P2 Taqoz V2.8: csForth -- Cached Call Sequences for Speed of Innermost Loops

Christof Eb. · 2023-08-09 15:49

Hi,
Taqoz is already fast, 160ms for an empty loop of 1.000.000. ( 1_000_000 FOR NEXT )
The question was, if we can be faster, if we avoid HUB accesses. The inner interpreter doNext loads every wordcode and has to decide, what it should do with it.
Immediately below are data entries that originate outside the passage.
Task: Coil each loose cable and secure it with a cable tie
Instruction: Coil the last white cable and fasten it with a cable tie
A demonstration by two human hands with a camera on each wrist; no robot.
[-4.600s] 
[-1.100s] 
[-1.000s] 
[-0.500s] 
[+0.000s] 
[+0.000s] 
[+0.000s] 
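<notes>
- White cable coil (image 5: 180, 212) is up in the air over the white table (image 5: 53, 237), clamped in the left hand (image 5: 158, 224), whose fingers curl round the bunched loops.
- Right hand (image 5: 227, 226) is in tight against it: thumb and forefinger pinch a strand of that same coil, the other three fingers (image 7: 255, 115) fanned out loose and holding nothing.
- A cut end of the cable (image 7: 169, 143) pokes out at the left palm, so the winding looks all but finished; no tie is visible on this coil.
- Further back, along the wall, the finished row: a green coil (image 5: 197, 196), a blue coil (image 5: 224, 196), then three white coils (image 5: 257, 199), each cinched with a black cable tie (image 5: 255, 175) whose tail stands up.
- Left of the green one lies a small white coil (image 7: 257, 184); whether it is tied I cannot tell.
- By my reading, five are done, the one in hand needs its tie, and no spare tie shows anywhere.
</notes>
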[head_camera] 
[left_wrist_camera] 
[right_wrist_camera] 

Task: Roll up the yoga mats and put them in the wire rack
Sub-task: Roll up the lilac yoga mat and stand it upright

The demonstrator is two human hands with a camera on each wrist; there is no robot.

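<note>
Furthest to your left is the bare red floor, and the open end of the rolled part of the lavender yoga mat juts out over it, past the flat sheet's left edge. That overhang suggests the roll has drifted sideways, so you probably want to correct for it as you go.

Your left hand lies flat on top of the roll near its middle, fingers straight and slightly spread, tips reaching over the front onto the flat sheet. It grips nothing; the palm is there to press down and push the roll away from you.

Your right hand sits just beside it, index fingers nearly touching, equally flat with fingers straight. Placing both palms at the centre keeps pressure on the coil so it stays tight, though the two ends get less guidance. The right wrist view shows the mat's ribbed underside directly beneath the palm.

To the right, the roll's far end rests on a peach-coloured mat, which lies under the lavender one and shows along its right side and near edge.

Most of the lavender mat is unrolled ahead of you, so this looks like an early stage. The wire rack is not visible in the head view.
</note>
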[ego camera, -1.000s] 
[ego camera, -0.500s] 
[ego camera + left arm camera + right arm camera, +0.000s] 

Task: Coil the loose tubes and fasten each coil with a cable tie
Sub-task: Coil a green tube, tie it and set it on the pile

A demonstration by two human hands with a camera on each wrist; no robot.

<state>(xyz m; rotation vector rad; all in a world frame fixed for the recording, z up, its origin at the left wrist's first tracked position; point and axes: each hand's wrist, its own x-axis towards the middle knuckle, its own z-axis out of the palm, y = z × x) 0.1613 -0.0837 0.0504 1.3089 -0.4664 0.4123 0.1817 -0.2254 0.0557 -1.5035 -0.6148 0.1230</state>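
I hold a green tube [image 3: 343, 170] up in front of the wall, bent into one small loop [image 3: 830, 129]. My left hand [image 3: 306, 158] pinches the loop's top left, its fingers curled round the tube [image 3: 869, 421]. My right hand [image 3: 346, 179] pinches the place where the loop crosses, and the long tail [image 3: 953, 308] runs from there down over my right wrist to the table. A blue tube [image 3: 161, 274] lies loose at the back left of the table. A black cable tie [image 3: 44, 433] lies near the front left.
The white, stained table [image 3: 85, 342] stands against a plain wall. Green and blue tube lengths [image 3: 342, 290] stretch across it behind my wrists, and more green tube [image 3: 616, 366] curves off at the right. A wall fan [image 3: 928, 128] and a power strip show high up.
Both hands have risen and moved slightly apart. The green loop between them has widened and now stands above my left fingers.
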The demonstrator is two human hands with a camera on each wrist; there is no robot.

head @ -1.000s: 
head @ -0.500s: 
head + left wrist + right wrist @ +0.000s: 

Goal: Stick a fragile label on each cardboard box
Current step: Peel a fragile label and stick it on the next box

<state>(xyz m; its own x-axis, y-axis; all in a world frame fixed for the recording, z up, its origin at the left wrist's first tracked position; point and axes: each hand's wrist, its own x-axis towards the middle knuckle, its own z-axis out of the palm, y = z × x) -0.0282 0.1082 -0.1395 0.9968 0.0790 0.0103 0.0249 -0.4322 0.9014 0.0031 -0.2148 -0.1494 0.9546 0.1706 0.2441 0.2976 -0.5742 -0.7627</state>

If the actual wordcode is a "CODE word", then this word is the address of an assembler routine and it is just called.
"CODE words" are all wordcodes < $17FF and can reside in COG RAM, LUT RAM or HUB RAM. From COG RAM or LUT RAM they execute very fast.
It turns out, that the most basic words are implemented in Taqoz as "CODE words". So the idea is to cache a sequence of call commands in LUT and to call this sequence. (A subroutine threaded Forth here) To make this possible, the list must only consist of "CODE words" together with special a loop statement.
Fortunately my local variables are "CODE words" too, so we can use these here as constants for literals.
(Mandatory for this is the use of the version _BOOT_P2.BIX in Taqoz.zip in https://sourceforge.net/projects/tachyon-forth/files/TAQOZ/binaries/ . )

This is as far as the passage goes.